In this simplified example, what is the best way to validate the attributes of the class? For example, say if I expect a float for n1 and n2 such that I define my constructor as:

self.n1 = float(n1) 
self.n2 = float(n2) 

If n1 or n2 was None I would get an Attribute Error as NoneType can't be a float - for some reason, it feels 'wrong' for we to have logic in the constructor of Calc class to catch this.

Would I have some sort of validation logic before ever creating the instance of the class to catch this upstream?

Is there a way for me to use some technique to validate on the fly like perhaps decorators or property annotations?

Any advice is appreciated

Bob
  • 295
  • 5
  • 19
  • 2
    see https://stackoverflow.com/questions/2825452/correct-approach-to-validate-attributes-of-an-instance-of-class – balderman Mar 27 '20 at 14:27
  • Ahh thank you @balderman I knew it was something to do with `properties` – Bob Mar 27 '20 at 14:30
  • 1
    What behaviour do you desire?
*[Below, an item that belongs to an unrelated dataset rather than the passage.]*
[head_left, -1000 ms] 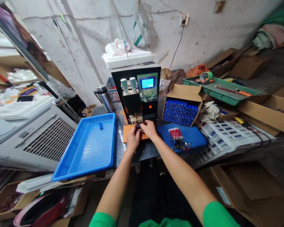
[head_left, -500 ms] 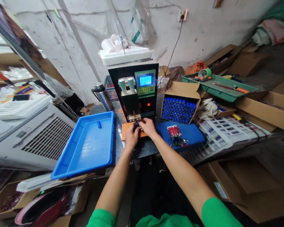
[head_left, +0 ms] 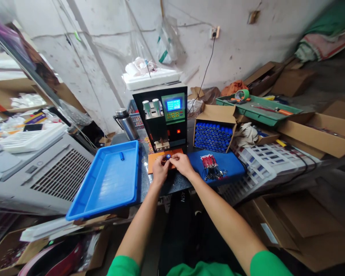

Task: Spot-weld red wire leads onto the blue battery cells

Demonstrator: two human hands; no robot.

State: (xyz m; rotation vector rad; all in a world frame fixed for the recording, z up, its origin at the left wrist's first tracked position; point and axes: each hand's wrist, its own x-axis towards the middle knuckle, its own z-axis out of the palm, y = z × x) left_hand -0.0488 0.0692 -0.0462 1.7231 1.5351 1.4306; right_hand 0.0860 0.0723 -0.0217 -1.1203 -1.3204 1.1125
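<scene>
My left hand (head_left: pixel 160 171) and my right hand (head_left: pixel 181 164) meet over an orange pad (head_left: pixel 153 160), both pinching a small blue cylindrical battery cell (head_left: pixel 168 156) held upright between the fingertips. The cell sits just in front of the black spot-welding machine (head_left: pixel 164 115), below its electrode tips (head_left: pixel 161 145). Left of my hands a blue plastic tray (head_left: pixel 106 180) holds one blue cell (head_left: pixel 122 156). Right of my hands a bundle of red and black wire leads (head_left: pixel 211 165) lies on a blue mat (head_left: pixel 231 165).
A cardboard box full of blue cells (head_left: pixel 214 136) stands right of the machine. A steel flask (head_left: pixel 127 123) is at its left. A green tool tray (head_left: pixel 255 107), open cartons and a grey vented unit (head_left: pixel 46 176) surround the table.
Both hands have drawn the cell back from under the machine's electrode tips toward me, over the orange pad. The camera view shifted slightly.
</scene>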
Do you just want to tell clients of your code what types you expect, and if they mess up it's their fault? Do you want to coerce what you get to the correct type? Do you want to silently pick a default if a wrong value is given (as your notes on ``None`` imply)? Do you want verification only on parameters passed to the constructor, or on any assignment of attributes? Do you want a static or dynamic verification? – MisterMiyagi Mar 27 '20 at 14:56
  • All valid questions, I have enough information from the answers to go forward :) – Bob Mar 27 '20 at 14:57

3 Answers3

3

This depends on where you get your data from and how simple you want your code to be. If you want this class to absolutely verify input data you can't trust, e.g. because it comes directly from user input, then you do explicit validation:

class Calc: 
    def __init__(self, n1, n2): 
        if not all(isinstance(n, float) for n in (n1, n2)):
            raise TypeError('All arguments are required to be floats')

        self.n1 = n1 
        self.n2 = n2 

The next level down from this would be debugging assertions:

class Calc: 
    def __init__(self, n1, n2): 
        assert all(isinstance(n, float) for n in (n1, n2)), 'Float arguments required'

        self.n1 = n1 
        self.n2 = n2 

assert statements can be disabled for performance gain, so should not be relied upon as actual validation. However, if your data is passing through a validation layer before this and you generally expect your arguments to be floats, then this is nice and concise. It also doubles as pretty decent self-documentation.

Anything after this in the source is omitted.